The answer is the exact run of lines in the listing below from the line containing "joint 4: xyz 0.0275" up to and including the line containing "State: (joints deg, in", with pictures removed.

**Data under study**

════════

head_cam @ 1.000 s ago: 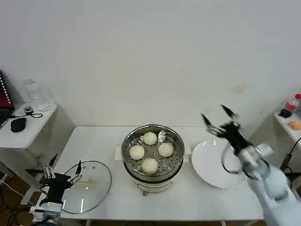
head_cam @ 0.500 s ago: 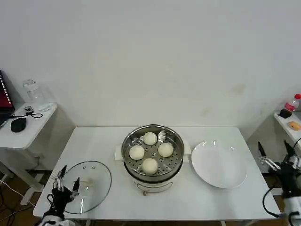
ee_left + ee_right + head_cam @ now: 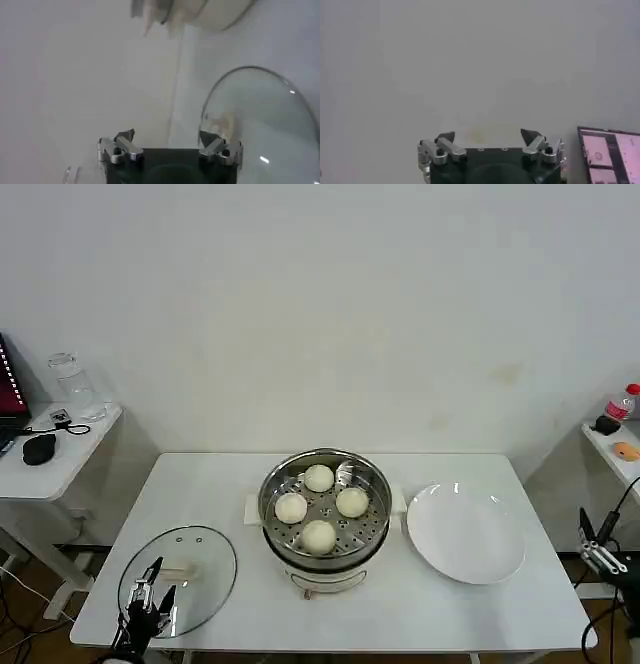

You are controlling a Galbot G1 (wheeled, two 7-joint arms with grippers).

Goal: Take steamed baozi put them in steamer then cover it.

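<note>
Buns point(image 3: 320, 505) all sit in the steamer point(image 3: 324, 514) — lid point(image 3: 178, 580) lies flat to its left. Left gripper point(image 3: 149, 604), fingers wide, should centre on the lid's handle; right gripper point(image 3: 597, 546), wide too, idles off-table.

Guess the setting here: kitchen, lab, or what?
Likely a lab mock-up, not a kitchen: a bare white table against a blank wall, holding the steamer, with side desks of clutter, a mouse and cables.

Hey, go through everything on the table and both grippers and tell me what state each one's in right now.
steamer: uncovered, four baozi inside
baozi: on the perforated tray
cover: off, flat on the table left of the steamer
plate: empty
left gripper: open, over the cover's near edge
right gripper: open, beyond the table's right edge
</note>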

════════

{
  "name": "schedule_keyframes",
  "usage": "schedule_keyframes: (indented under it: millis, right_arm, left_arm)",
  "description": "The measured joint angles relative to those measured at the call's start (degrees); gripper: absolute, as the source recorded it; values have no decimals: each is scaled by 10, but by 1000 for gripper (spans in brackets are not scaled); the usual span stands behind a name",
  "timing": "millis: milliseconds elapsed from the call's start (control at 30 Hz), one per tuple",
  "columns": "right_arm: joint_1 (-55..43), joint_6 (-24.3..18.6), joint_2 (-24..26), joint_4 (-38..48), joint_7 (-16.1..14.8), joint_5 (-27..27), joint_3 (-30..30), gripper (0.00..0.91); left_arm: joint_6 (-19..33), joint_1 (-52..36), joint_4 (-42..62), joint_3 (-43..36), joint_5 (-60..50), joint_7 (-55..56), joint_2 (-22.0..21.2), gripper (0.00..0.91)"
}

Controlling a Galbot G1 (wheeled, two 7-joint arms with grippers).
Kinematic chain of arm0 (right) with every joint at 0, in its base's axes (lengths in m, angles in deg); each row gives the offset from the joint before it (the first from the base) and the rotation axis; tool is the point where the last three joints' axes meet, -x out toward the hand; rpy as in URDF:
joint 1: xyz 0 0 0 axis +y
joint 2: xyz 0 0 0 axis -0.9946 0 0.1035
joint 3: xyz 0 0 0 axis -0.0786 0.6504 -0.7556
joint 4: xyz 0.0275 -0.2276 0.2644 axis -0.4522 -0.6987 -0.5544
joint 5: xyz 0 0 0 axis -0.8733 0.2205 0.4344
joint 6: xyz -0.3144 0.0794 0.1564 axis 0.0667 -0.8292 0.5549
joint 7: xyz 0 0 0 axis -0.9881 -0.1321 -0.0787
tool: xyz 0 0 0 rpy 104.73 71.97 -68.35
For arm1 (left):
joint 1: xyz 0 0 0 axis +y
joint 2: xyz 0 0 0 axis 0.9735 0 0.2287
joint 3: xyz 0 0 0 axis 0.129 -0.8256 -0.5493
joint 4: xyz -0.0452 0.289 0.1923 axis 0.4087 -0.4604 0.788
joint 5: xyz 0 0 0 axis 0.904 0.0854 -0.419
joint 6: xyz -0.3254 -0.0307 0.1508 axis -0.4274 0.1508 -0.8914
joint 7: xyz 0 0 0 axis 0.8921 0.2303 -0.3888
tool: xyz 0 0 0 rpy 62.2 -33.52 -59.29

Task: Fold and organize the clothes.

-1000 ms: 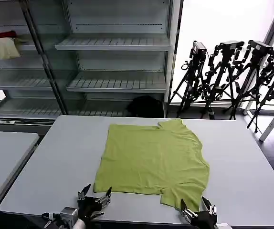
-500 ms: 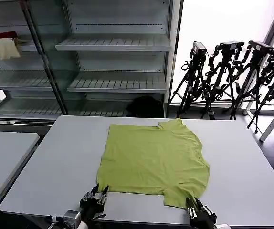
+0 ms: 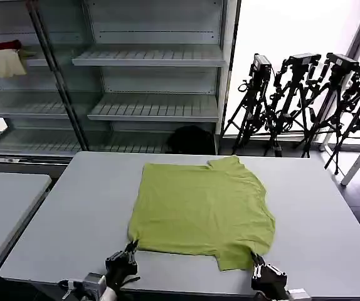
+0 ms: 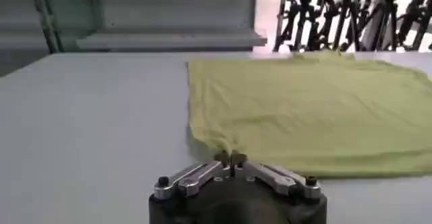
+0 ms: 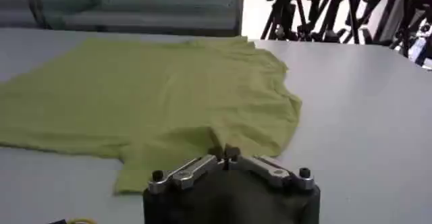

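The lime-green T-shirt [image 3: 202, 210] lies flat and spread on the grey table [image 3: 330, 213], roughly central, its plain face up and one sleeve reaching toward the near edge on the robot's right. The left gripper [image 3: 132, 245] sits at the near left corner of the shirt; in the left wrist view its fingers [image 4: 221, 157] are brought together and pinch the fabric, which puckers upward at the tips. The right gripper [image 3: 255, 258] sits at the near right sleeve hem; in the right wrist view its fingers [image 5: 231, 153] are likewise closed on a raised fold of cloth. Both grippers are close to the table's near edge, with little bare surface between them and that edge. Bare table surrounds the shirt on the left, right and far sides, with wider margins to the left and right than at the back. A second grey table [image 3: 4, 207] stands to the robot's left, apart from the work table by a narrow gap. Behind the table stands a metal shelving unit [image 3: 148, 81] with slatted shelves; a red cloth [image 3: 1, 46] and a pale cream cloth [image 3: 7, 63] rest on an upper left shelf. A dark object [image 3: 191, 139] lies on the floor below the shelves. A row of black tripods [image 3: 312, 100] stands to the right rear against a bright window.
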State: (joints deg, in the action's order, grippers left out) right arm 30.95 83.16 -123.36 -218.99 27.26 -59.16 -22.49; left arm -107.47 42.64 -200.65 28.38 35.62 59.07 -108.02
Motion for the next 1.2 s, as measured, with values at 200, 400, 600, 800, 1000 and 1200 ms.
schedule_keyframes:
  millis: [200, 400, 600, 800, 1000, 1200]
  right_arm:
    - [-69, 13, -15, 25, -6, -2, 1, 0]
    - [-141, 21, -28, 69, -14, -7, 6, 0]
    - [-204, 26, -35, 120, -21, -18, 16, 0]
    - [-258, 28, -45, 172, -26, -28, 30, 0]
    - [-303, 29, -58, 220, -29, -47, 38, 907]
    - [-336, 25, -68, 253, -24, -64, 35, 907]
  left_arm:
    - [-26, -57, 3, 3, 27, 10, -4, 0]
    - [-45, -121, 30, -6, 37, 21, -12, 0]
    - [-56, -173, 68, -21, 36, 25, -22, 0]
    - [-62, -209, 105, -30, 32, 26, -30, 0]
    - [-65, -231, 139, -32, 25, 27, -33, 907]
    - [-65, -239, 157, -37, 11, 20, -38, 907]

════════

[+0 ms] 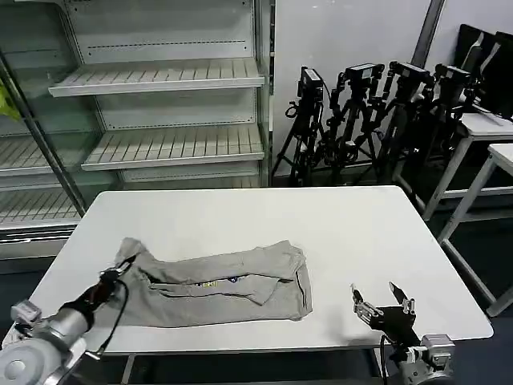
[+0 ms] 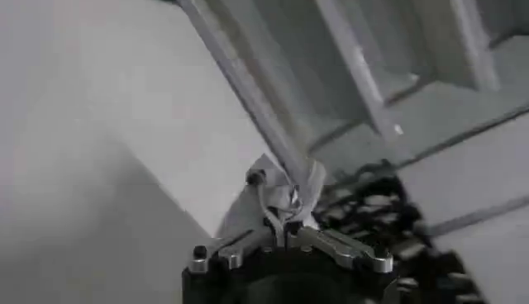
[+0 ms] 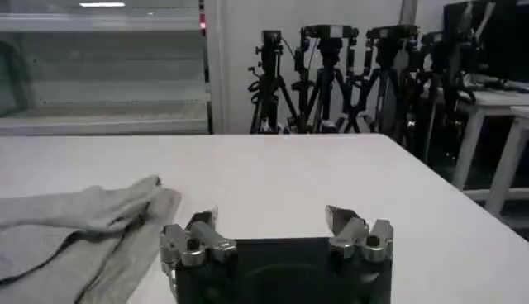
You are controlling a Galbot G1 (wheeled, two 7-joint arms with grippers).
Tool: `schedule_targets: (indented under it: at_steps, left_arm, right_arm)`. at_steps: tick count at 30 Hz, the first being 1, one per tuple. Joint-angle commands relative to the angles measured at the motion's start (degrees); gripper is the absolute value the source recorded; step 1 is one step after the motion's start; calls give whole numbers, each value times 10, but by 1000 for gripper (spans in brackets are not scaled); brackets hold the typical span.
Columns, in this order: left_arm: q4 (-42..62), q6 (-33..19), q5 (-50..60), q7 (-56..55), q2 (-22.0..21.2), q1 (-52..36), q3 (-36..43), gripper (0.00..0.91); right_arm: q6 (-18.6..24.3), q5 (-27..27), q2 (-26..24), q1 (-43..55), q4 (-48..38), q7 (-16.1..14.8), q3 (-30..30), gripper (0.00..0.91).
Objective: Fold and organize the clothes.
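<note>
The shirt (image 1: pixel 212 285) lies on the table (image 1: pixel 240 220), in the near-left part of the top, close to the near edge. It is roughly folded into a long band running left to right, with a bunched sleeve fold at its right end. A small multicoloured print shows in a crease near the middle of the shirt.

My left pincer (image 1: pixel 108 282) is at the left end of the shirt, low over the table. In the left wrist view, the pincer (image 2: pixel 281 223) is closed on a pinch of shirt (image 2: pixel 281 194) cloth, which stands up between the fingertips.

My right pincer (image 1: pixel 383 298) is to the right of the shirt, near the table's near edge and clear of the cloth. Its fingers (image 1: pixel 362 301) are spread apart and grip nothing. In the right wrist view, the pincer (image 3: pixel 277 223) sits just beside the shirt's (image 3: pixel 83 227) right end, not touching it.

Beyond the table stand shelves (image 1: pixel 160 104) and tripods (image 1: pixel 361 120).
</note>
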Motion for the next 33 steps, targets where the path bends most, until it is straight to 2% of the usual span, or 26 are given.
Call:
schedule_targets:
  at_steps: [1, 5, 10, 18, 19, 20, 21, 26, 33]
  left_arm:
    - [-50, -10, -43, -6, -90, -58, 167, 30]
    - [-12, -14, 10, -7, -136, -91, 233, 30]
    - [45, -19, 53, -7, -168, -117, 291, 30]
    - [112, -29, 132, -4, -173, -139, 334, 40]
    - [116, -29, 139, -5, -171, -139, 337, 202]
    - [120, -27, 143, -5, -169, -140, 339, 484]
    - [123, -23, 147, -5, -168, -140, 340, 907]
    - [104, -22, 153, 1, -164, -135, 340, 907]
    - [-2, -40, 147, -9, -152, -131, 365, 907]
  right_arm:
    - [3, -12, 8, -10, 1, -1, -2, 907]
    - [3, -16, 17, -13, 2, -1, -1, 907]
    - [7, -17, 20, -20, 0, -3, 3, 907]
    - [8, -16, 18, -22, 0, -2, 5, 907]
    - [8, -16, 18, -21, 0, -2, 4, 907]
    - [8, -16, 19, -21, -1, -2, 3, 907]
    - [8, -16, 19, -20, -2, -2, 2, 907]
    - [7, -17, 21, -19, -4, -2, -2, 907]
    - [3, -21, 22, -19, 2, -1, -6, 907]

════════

**Answer box**
joint 4: xyz 0.0275 -0.2276 0.2644 axis -0.4522 -0.6987 -0.5544
joint 5: xyz 0 0 0 axis -0.8733 0.2205 0.4344
joint 6: xyz -0.3144 0.0794 0.1564 axis 0.0667 -0.8292 0.5549
joint 7: xyz 0 0 0 axis -0.9881 -0.1321 -0.0787
tool: xyz 0 0 0 rpy 104.73 71.97 -68.35
For arm1 (left):
joint 1: xyz 0 0 0 axis +y
joint 2: xyz 0 0 0 axis 0.9735 0 0.2287
joint 3: xyz 0 0 0 axis 0.129 -0.8256 -0.5493
joint 4: xyz -0.0452 0.289 0.1923 axis 0.4087 -0.4604 0.788
joint 5: xyz 0 0 0 axis 0.904 0.0854 -0.419
joint 6: xyz -0.3254 -0.0307 0.1508 axis -0.4274 0.1508 -0.8914
joint 7: xyz 0 0 0 axis 0.8921 0.2303 -0.3888
tool: xyz 0 0 0 rpy 62.2 -33.52 -59.29

Task: Fold and organize the clothes.

-1000 ms: 
-500 ms: 
+0 ms: 
+0 ms: 
+0 ms: 

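The lime-green T-shirt [image 3: 202, 210] lies flat and spread on the grey table [image 3: 330, 213], roughly central, its plain face up and one sleeve reaching toward the near edge on the robot's right. The left gripper [image 3: 132, 245] sits at the near left corner of the shirt; in the left wrist view its fingers [image 4: 221, 157] are brought together and pinch the fabric, which puckers upward at the tips. The right gripper [image 3: 255, 258] sits at the near right sleeve hem; in the right wrist view its fingers [image 5: 231, 153] are likewise closed on a raised fold of cloth. Both grippers are close to the table's near edge, with little bare surface between them and that edge. Bare table surrounds the shirt on the left, right and far sides, with wider margins to the left and right than at the back. A second grey table [image 3: 4, 207] stands to the robot's left, apart from the work table by a narrow gap. Behind the table stands a metal shelving unit [image 3: 148, 81] with slatted shelves; a red cloth [image 3: 1, 46] and a pale cream cloth [image 3: 7, 63] rest on an upper left shelf. A dark object [image 3: 191, 139] lies on the floor below the shelves. A row of black tripods [image 3: 312, 100] stands to the right rear against a bright window.
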State: (joints deg, in the action's order, grippers left out) right arm 30.95 83.16 -123.36 -218.99 27.26 -59.16 -22.49; left arm -107.47 42.64 -200.65 28.38 35.62 59.07 -108.02

The exercise has been answered completely.